Driving into the parking lot of ProFormance Racing School I was far from in my element. My family wouldn’t necessarily describe me as a great driver in general, let alone dare to put me behind the wheel of a sports car. So you can imagine how surprised I was when Explore Washington State and ProFormance Racing School reached out and offered me this comped racing lesson in exchange for the article you are reading now.
It was an early morning, at least for me it was. I pulled into the the ProFormance parking lot at 7:25 a.m. The air was crisp and cold. As soon as I got a glimpse of the track I couldn’t help but get anxious. After mustering up the courage to get out of my car, I was greeted by a gentle giant - a dog. He sat next to me and put his nose under my arm, signaling he wanted to be pet. Oddly enough, it was the best way to start my day. He put me at ease before being greeted by a man.
“Do you need to be fitted to a car?” he said. I nodded, hoping yes was the right answer.
I was so out of my element. But when I sat in the car and adjusted the straps, it felt like the seat was made for me. Strapped in like a toddler in a car seat, I felt nothing but safe.

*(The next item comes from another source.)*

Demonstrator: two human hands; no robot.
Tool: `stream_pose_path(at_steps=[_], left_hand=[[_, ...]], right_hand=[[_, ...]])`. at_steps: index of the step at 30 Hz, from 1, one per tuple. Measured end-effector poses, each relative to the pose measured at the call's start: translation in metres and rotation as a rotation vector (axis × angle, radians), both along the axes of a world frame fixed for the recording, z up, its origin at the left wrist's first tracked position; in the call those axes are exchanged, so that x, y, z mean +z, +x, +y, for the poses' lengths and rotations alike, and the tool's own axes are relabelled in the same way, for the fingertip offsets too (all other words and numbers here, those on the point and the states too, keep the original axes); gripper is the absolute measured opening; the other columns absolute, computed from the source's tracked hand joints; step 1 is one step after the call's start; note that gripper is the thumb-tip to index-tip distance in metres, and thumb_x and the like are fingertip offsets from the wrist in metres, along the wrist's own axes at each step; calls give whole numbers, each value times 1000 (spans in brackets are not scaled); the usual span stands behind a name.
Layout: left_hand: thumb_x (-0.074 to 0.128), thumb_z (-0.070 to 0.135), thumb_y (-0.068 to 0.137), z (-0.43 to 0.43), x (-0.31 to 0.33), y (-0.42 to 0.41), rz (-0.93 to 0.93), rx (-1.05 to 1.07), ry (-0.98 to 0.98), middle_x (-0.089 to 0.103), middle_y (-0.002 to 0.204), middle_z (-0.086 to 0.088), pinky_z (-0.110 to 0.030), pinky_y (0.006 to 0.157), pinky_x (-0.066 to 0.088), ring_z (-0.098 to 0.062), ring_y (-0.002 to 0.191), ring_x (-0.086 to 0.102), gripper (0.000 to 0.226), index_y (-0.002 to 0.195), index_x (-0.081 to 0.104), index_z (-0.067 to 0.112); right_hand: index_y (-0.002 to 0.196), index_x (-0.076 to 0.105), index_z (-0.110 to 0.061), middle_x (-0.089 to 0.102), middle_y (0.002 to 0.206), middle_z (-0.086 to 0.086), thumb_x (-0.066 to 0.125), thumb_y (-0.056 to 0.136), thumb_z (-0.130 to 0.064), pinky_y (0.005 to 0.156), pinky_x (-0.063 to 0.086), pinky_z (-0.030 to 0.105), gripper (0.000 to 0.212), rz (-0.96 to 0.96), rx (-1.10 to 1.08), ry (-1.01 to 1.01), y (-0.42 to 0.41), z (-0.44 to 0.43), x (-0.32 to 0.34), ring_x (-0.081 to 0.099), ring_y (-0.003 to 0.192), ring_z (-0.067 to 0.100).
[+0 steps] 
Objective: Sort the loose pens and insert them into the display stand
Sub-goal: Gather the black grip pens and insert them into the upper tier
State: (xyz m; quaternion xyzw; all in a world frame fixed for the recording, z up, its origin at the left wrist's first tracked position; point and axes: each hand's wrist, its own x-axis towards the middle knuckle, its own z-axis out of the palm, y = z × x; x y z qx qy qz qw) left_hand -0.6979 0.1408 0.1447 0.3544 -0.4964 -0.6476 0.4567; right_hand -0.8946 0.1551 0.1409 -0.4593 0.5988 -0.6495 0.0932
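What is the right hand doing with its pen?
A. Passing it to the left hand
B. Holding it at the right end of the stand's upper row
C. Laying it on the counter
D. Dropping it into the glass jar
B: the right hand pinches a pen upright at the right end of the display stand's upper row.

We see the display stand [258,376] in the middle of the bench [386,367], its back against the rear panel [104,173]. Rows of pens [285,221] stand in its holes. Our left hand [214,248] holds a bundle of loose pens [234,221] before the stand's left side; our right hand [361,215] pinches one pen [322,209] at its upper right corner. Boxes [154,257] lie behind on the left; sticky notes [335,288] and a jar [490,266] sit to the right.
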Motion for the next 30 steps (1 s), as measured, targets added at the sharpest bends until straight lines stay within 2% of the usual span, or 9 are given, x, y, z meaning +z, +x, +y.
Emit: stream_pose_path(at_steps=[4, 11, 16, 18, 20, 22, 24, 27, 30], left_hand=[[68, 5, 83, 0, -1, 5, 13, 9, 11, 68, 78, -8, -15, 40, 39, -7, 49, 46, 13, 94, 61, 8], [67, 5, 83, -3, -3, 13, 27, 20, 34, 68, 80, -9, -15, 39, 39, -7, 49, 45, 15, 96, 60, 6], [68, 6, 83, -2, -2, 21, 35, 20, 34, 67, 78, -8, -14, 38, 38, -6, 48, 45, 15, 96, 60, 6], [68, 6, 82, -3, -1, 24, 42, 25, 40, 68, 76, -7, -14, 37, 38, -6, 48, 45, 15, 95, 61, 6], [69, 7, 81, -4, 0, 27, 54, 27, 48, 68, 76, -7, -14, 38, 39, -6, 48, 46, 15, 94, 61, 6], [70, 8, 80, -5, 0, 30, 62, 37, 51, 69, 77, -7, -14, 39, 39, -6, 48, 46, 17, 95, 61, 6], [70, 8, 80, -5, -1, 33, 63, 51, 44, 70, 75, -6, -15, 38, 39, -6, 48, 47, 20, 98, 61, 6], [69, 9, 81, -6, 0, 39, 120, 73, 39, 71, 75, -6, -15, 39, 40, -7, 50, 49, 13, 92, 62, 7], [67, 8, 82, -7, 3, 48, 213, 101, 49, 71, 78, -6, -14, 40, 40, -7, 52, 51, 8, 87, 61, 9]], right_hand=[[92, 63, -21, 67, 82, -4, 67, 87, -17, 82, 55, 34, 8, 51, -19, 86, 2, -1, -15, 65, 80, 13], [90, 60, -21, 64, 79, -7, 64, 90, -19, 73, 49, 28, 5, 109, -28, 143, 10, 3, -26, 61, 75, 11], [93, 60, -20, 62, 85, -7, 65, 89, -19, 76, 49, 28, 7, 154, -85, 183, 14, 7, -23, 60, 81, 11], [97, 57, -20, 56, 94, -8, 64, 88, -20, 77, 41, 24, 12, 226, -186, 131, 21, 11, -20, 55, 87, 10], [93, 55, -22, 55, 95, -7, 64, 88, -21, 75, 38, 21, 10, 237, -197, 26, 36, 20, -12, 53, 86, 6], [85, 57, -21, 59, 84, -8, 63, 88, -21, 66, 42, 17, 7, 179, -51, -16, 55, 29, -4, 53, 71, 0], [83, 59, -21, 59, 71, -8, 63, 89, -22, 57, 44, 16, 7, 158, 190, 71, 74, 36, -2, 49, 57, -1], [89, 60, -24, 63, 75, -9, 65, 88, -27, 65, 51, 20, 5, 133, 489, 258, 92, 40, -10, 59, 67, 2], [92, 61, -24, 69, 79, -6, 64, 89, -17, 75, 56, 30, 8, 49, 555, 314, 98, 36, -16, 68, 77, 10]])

I headed inside where coffee and muffins called my name. Shortly after walking in I was greeted by Shannon, who later would be my instructor. She started out just like me, a student in the racing school. To my surprise, in her first class she was kicked off the track for driving too slow! Yet, this only pushed her to become a better driver. She kept coming back and practicing, and now she is an instructor and races herself. She is a professional driver for many manufacturers such as BMW, Rolls Royce, Acura, and Lexus.
Shannon checked me in and welcomed me to ProFormance Racing School. Her kind voice and joyful demeanor calmed my nerves for what was about to come. The room was filled with nervous energy. Car junkies, motorheads, and auto buffs alike, have come together to learn and drive.

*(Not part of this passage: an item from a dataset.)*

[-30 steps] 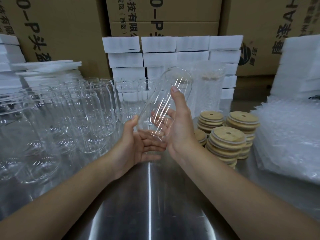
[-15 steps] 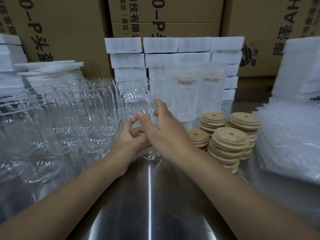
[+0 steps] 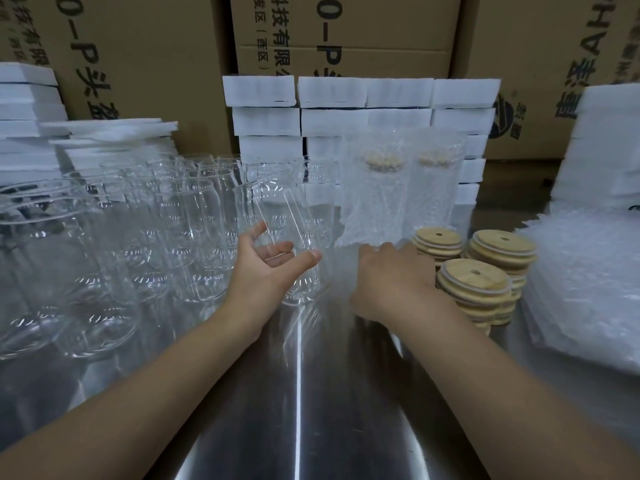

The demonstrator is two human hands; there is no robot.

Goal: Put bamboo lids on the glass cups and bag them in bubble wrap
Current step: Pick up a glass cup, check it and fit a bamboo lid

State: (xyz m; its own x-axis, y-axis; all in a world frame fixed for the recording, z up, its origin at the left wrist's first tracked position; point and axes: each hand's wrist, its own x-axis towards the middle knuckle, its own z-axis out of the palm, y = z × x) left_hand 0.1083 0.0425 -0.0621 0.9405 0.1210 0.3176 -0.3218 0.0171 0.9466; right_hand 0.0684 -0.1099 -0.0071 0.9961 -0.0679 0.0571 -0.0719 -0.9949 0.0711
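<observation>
**A:** Capping or bagging right now?

**B:** Capping, I'd judge. One bare glass cup (image 3: 287,216) stands on the counter (image 3: 311,393) straight ahead of me, perhaps leaning a little. It sits at the edge of the crowd of empty glasses (image 3: 173,220) on my left and has no lid yet.

**A:** And your hands?

**B:** My left hand (image 3: 268,271) wraps loosely round the lower part of that cup. The thumb (image 3: 308,259) lies across the front and the fingers (image 3: 258,230) go behind, partly showing through the glass. It's a light hold, not a squeeze. My right hand (image 3: 391,278) is palm down, low over the counter, just beside the stacks of bamboo lids (image 3: 474,277). Its fingers are hidden under the knuckles, so I cannot tell whether they are spread or already pinching a lid.

**A:** What does the next move call for?

**B:** Probably taking a single lid off a stack, carrying it across and seating it square on the rim while my left hand steadies the cup. After that I need a bag from the pile of bubble-wrap bags (image 3: 588,271) on my right. Two wrapped cups (image 3: 374,188) already stand behind the lids.
</observation>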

8 a.m. hits, class begins.
ProFormance Racing School
Don Kitch walks into the classroom. His voice carries across the room effortlessly and his confidence is unquestionable. He introduces himself and gives you an introduction to what your day is going to look like. His list of credentials is long and impressive and as you watch the conversation change from welcome to racing, his face lights up. His passion shines through every expression, his body language, and the memories he shares.

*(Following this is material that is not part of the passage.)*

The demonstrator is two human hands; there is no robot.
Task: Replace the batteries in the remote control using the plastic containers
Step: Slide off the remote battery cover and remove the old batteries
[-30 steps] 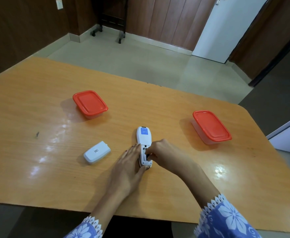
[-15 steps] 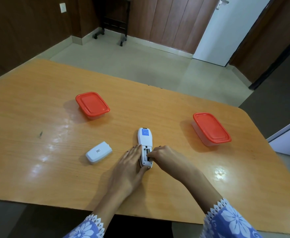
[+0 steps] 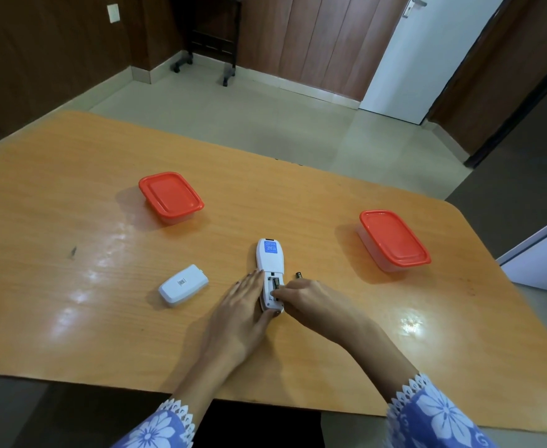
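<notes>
1. The remote control (image 3: pixel 270 263) lies face down near the middle of the table (image 3: pixel 395 344), long axis pointing away from the person, with its battery compartment open at the near end.
2. The left hand (image 3: pixel 238 313) lies flat with straight fingers against the remote's left side, thumb at its near end.
3. The right hand (image 3: pixel 307 299) has its fingers curled, with the tips in the compartment at a battery (image 3: pixel 275 283). I cannot tell whether they actually grip it.
4. A loose battery (image 3: pixel 299 275) lies on the table just right of the remote.
5. The battery cover (image 3: pixel 183 285) lies to the left, apart from the left hand.
6. The left container (image 3: pixel 170 197) and the right container (image 3: pixel 393 240), both with red lids on, stand well apart from the remote. The right one is near the table's right edge.
7. Both forearms cross the table's near edge.
</notes>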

The class starts out with understanding a car's limits, systems, and what it is capable of. “You know how to drive a motorized vehicle, we are going to teach you how to drive a car.” he said with a smirk as the classroom built with anticipation.
Who is Don Kitch?
It doesn’t take very long before you realize Don is very well-known among the automotive industry. The classroom is filled with moments from his racing career: everything from photos of him signing autographs, traveling, awards, and my personal favorite, Don racing alongside one of his long-time friends Patrick Dempsy in France.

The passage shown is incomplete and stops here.